Le Conseil des Cinq-Cents ayant, le jour même, voté par assis et levé sur la suppression de la déclaration, le président, le réacteur Henry Larivière, prononça qu’elle était adoptée. Sur de vives et nombreuses réclamations, nouvelle épreuve, même résultat d’après le président, et nouvelles protestations. Le président ne tint pas compte d’une demande de vote par appel nominal et leva la séance. Le lendemain (16 juillet), Lamarque réclama énergiquement l’appel nominal et, à une très forte majorité, le Conseil décida d’y procéder : sur 414 votants, 210 se prononcèrent pour le maintien de la déclaration et 204 contre ; c’était un petit échec pour les modérés et leurs amis plus ou moins avoués, les cléricaux.

Après le coup d’État du 18 fructidor an V (4 septembre 1797) accompli, contre ralliés et royalistes coalisés, par la majorité du Directoire, celui-ci dont les fonctionnaires avaient jusque-là mal secondé la rigueur en revint, et moins platoniquement, à la politique de répression, de persécution.
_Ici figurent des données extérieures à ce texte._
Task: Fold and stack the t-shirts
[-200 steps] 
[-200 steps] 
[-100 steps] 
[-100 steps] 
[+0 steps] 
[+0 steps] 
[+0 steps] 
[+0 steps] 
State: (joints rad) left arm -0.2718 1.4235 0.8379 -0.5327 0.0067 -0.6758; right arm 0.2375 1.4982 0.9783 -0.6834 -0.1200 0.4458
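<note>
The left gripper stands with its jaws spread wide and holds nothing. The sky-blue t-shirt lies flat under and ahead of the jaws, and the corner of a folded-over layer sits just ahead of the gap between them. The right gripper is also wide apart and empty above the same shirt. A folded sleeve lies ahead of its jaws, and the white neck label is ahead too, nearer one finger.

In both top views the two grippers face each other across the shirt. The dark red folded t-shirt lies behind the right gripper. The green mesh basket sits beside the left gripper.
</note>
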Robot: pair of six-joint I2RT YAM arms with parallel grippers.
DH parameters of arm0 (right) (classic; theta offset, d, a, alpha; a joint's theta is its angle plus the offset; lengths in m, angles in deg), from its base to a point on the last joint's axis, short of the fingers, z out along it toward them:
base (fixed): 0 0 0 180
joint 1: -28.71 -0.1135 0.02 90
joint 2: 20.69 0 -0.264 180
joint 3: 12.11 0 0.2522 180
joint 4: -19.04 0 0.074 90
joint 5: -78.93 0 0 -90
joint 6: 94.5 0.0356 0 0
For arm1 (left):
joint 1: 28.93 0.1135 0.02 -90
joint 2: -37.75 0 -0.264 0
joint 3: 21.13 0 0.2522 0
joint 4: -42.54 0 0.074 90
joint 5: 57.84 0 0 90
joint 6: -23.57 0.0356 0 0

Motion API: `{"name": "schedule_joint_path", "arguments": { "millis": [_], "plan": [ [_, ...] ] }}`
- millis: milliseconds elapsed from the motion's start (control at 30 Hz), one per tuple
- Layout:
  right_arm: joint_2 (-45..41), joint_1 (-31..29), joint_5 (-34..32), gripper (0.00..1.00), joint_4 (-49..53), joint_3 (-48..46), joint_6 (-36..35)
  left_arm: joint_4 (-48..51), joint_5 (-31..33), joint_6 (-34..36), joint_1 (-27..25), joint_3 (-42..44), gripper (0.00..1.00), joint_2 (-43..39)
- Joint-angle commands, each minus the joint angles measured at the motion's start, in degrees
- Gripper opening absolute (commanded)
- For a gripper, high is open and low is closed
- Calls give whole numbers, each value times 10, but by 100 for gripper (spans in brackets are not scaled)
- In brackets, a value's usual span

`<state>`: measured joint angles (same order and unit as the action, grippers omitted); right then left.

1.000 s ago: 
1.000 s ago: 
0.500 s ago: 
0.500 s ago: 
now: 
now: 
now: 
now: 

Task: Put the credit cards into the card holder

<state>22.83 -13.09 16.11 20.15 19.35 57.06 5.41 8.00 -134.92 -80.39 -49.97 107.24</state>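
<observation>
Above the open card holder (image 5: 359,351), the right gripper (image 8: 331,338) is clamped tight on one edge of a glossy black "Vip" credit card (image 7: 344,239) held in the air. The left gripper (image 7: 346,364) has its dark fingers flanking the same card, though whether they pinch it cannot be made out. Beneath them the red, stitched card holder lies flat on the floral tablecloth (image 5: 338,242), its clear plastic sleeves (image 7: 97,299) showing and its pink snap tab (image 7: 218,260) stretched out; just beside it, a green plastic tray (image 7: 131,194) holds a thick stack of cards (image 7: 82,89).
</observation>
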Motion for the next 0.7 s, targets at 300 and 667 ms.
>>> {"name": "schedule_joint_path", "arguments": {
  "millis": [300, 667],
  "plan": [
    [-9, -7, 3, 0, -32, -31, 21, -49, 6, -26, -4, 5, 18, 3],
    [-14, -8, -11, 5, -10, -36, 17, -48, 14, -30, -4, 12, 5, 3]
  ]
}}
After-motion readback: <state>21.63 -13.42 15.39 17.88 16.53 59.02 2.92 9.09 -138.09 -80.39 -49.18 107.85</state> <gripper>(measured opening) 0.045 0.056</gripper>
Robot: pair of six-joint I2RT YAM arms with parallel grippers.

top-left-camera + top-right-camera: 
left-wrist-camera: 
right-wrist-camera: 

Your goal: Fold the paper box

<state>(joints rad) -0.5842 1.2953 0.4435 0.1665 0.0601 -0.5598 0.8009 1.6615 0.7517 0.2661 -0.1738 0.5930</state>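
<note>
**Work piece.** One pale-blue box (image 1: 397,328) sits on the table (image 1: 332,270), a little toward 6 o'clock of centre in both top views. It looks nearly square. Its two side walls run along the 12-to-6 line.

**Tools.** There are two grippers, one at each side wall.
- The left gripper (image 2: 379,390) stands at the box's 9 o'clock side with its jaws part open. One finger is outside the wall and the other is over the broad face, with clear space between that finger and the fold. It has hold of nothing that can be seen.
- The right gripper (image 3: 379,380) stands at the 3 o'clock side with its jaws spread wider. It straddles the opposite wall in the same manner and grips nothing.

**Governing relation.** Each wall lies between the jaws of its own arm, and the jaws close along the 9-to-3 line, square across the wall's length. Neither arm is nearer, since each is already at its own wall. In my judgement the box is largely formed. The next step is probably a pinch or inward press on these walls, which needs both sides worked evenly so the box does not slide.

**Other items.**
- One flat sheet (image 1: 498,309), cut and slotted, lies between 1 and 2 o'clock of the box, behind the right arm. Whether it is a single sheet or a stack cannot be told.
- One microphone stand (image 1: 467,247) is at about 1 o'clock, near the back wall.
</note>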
En vertu de la loi du 19 fructidor an V (5 septembre 1797), tous les prêtres durent « prêter le serment de haine à la royauté et à l’anarchie, d’attachement et de fidélité à la République et à la Constitution de l’an III » (chap. xvii) ; cette déclaration était plus catégorique que la précédente, et le Directoire acquérait, en outre, la faculté de déporter « les prêtres qui troubleraient dans l’intérieur la tranquillité publique » (art. 24), sous la seule réserve d’opérer par « arrêtés individuels ». Le nombre des soumissionnaires fut, cette fois, beaucoup moins grand que sous le régime précédent et la résistance du clergé aux lois fut plus ouverte.